▸ **What is required**: Search the material for the word "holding" and report each line where it turns up.

▸ **Extracted data**:
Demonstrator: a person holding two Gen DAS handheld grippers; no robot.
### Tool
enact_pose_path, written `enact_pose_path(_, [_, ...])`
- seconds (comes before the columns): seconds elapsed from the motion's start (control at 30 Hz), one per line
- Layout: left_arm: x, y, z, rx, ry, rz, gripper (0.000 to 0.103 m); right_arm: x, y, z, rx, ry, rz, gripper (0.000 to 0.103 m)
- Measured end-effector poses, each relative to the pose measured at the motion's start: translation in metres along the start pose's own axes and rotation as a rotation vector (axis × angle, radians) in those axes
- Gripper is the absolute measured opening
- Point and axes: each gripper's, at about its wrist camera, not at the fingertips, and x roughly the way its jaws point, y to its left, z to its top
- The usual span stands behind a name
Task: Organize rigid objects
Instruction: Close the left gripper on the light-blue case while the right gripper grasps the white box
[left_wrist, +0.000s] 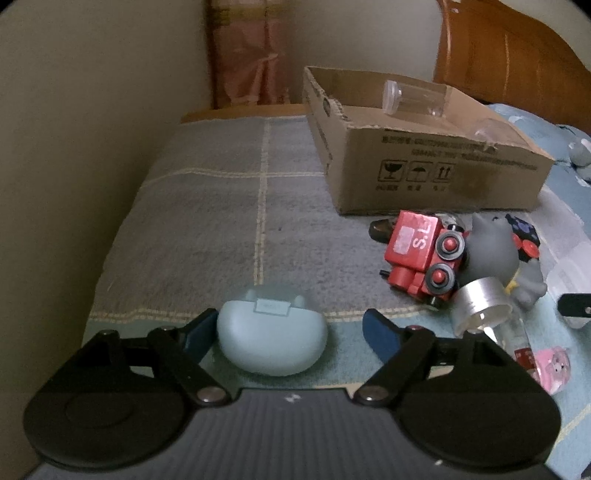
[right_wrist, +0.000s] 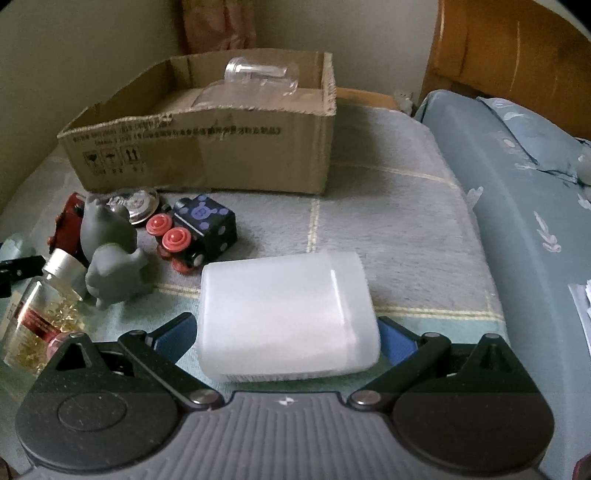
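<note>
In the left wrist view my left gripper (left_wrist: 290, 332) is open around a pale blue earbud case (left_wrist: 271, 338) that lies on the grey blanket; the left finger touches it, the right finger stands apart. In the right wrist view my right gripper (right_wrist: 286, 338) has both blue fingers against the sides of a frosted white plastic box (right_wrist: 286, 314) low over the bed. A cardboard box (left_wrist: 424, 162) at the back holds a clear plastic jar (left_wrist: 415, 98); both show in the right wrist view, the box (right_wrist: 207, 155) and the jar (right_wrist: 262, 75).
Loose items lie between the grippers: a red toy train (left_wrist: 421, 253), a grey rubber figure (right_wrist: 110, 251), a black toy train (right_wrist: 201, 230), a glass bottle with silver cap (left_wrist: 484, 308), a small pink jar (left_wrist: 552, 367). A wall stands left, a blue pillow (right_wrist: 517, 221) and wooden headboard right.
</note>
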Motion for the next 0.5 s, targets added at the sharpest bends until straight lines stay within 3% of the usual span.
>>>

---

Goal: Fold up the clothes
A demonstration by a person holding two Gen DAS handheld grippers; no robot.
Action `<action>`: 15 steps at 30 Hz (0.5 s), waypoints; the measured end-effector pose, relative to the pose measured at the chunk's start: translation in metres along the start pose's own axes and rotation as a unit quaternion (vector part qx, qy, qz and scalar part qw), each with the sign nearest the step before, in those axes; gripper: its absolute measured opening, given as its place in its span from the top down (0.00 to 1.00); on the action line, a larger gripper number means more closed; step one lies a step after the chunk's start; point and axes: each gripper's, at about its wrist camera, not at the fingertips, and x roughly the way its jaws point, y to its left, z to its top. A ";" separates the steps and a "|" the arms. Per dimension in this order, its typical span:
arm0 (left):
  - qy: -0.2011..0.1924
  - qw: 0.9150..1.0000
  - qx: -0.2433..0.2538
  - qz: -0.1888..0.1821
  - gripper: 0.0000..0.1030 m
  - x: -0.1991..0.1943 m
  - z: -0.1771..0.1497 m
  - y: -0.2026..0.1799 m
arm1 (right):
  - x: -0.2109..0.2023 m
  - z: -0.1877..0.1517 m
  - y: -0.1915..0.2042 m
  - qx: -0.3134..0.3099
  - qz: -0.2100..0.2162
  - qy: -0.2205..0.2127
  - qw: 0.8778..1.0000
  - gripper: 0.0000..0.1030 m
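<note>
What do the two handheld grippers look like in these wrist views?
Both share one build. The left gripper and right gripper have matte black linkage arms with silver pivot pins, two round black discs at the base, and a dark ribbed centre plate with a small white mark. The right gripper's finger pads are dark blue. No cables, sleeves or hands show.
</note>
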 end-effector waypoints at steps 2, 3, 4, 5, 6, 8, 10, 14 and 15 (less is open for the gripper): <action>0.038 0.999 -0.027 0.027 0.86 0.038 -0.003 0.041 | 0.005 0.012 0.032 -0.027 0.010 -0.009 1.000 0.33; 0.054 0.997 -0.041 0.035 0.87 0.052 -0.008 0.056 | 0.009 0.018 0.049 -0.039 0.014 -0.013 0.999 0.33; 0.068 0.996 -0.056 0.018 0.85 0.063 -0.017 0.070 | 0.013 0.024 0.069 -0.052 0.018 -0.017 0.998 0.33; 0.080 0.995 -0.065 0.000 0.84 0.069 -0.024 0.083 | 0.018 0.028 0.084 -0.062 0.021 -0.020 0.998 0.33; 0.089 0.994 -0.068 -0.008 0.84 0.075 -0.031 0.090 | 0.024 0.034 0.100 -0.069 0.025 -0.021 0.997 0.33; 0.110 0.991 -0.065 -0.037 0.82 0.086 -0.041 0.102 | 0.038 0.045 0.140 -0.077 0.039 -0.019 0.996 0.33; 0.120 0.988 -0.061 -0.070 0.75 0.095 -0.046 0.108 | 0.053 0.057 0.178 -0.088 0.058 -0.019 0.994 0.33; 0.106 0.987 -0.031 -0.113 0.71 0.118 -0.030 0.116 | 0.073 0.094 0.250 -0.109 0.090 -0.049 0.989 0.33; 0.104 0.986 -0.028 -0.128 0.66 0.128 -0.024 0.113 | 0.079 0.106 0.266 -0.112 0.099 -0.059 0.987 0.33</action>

▸ **Answer section**:
Demonstrator: a person holding two Gen DAS handheld grippers; no robot.
A demonstration by a person holding two Gen DAS handheld grippers; no robot.

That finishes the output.